PROMPT: Omit every picture, then return each line of the data below exactly.

RAW DATA:
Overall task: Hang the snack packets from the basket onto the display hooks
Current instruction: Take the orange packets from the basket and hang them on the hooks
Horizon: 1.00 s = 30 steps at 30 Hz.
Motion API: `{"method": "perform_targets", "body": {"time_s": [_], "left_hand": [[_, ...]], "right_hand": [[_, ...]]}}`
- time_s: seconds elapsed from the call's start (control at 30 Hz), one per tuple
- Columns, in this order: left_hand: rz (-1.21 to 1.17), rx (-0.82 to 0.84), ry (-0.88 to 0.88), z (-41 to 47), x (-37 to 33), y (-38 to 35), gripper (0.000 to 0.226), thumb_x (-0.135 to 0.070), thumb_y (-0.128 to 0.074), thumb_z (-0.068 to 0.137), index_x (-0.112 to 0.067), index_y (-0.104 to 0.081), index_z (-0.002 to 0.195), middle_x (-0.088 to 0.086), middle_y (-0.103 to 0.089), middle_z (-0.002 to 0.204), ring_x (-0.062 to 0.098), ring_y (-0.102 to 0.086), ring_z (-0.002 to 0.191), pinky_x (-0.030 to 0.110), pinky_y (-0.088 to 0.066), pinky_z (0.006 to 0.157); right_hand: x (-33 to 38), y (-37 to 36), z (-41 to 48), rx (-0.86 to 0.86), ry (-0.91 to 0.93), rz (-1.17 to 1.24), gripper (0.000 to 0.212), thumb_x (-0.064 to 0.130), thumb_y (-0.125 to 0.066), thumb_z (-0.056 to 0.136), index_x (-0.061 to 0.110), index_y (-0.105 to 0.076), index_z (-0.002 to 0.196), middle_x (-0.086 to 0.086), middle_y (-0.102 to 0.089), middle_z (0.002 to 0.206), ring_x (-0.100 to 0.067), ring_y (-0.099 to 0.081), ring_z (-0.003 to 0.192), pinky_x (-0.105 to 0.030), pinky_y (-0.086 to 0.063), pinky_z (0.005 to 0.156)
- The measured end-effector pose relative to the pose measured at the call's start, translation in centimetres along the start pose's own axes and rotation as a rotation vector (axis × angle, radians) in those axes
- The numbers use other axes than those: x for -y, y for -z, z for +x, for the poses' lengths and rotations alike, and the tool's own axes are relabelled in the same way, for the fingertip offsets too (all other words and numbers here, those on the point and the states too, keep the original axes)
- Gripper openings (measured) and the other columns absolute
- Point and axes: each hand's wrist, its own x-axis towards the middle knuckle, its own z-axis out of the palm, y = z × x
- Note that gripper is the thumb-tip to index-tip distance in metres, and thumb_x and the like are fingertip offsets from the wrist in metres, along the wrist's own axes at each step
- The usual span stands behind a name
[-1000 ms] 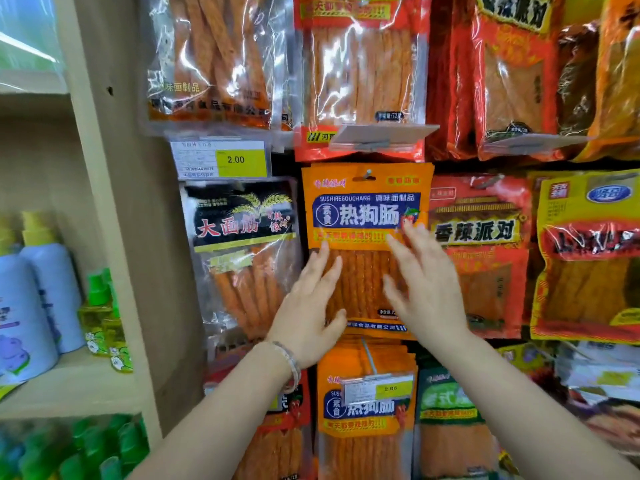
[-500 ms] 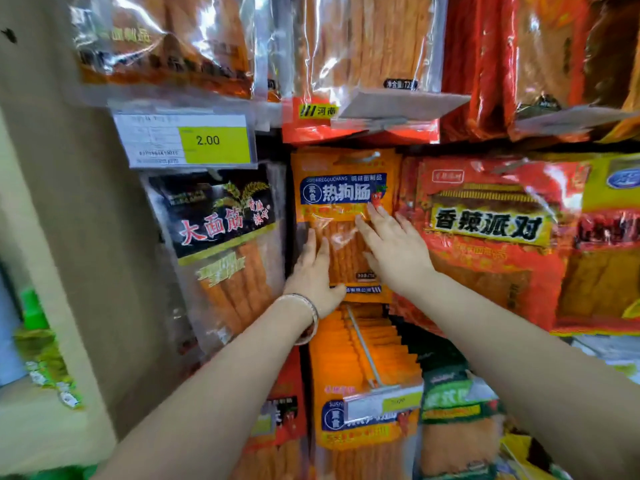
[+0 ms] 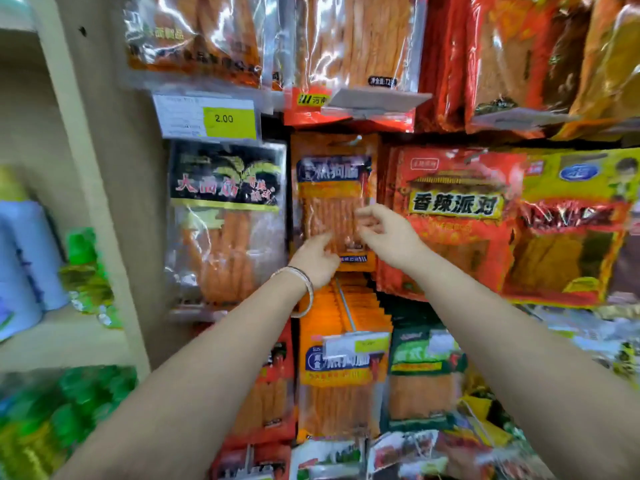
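Both hands had come off the flat, orange plastic snack packet (image 3: 331, 188) with the blue label band, where their straight fingers had lain half a second before. That packet hung upright at the middle of the display, its top just under the row above. The right hand (image 3: 384, 233) hovered in front of its lower right part, fingers loosely curled and parted, pinching nothing. The left hand (image 3: 317, 258), a silver bangle (image 3: 304, 289) on its wrist, sat at the packet's lower left corner with its fingers bent away from the camera. It held nothing visible; whether its fingertips touched the film could not be told. A clear packet with a black header (image 3: 225, 220) hung just to the left and a red packet with a yellow name panel (image 3: 450, 220) just to the right. Below hung a full row of matching orange packets (image 3: 343, 375). A yellow price tag reading 2.00 (image 3: 228, 119) sat up to the left.
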Motion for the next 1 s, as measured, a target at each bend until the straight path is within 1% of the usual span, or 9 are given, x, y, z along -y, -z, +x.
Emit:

RESPONSE TO THIS EXERCISE:
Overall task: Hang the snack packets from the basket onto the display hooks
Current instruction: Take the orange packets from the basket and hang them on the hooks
Horizon: 1.00 s = 30 steps at 30 Hz.
Motion API: `{"method": "perform_targets", "body": {"time_s": [_], "left_hand": [[_, ...]], "right_hand": [[_, ...]]}}`
- time_s: seconds elapsed from the call's start (control at 30 Hz), one per tuple
- Columns, in this order: left_hand: rz (-1.21 to 1.17), rx (-0.82 to 0.84), ry (-0.88 to 0.88), z (-41 to 47), x (-37 to 33), y (-38 to 35), gripper (0.000 to 0.226), thumb_x (-0.135 to 0.070), thumb_y (-0.128 to 0.074), thumb_z (-0.068 to 0.137), index_x (-0.112 to 0.067), index_y (-0.104 to 0.081), index_z (-0.002 to 0.195), middle_x (-0.088 to 0.086), middle_y (-0.103 to 0.089), middle_z (-0.002 to 0.204), ring_x (-0.062 to 0.098), ring_y (-0.102 to 0.086), ring_z (-0.002 to 0.191), pinky_x (-0.030 to 0.110), pinky_y (-0.088 to 0.066), pinky_z (0.006 to 0.157); right_hand: x (-33 to 38), y (-37 to 36), z (-41 to 48), rx (-0.86 to 0.86), ry (-0.91 to 0.93), rz (-1.17 to 1.24), gripper (0.000 to 0.212), thumb_x (-0.064 to 0.130), thumb_y (-0.125 to 0.066), thumb_z (-0.056 to 0.136), index_x (-0.061 to 0.110), index_y (-0.105 to 0.076), index_z (-0.002 to 0.196), middle_x (-0.086 to 0.086), middle_y (-0.102 to 0.089), middle_z (0.002 to 0.206), ring_x (-0.100 to 0.067), ring_y (-0.099 to 0.081), ring_z (-0.003 to 0.192), pinky_x (-0.105 to 0.030), pinky_y (-0.086 to 0.063), pinky_z (0.005 to 0.156)
- The measured end-effector pose relative to the pose measured at the call's start, translation in centimetres along the start pose's own axes and rotation as a rotation vector (axis × angle, radians) in those axes
- The numbers use other axes than those: x for -y, y for -z, z for +x, for the poses' lengths and rotations alike, and the tool's own axes are relabelled in the same way, for the fingertip offsets too (all other words and numbers here, those on the point and the states too, keep the original axes)
- Gripper openings (measured) and the other columns absolute
- Point and axes: each hand's wrist, its own x-axis towards the middle knuckle, its own z-axis out of the palm, y = z × x
- Note that gripper is the thumb-tip to index-tip distance in metres, and thumb_x and the like are fingertip offsets from the wrist in metres, along the wrist's own axes at each step
- The usual span stands behind a name
[-1000 ms] 
[-500 ms] 
[+0 ms] 
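Both hands had come off the flat, orange plastic snack packet (image 3: 331, 188) with the blue label band, where their straight fingers had lain half a second before. That packet hung upright at the middle of the display, its top just under the row above. The right hand (image 3: 384, 233) hovered in front of its lower right part, fingers loosely curled and parted, pinching nothing. The left hand (image 3: 317, 258), a silver bangle (image 3: 304, 289) on its wrist, sat at the packet's lower left corner with its fingers bent away from the camera. It held nothing visible; whether its fingertips touched the film could not be told. A clear packet with a black header (image 3: 225, 220) hung just to the left and a red packet with a yellow name panel (image 3: 450, 220) just to the right. Below hung a full row of matching orange packets (image 3: 343, 375). A yellow price tag reading 2.00 (image 3: 228, 119) sat up to the left.
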Motion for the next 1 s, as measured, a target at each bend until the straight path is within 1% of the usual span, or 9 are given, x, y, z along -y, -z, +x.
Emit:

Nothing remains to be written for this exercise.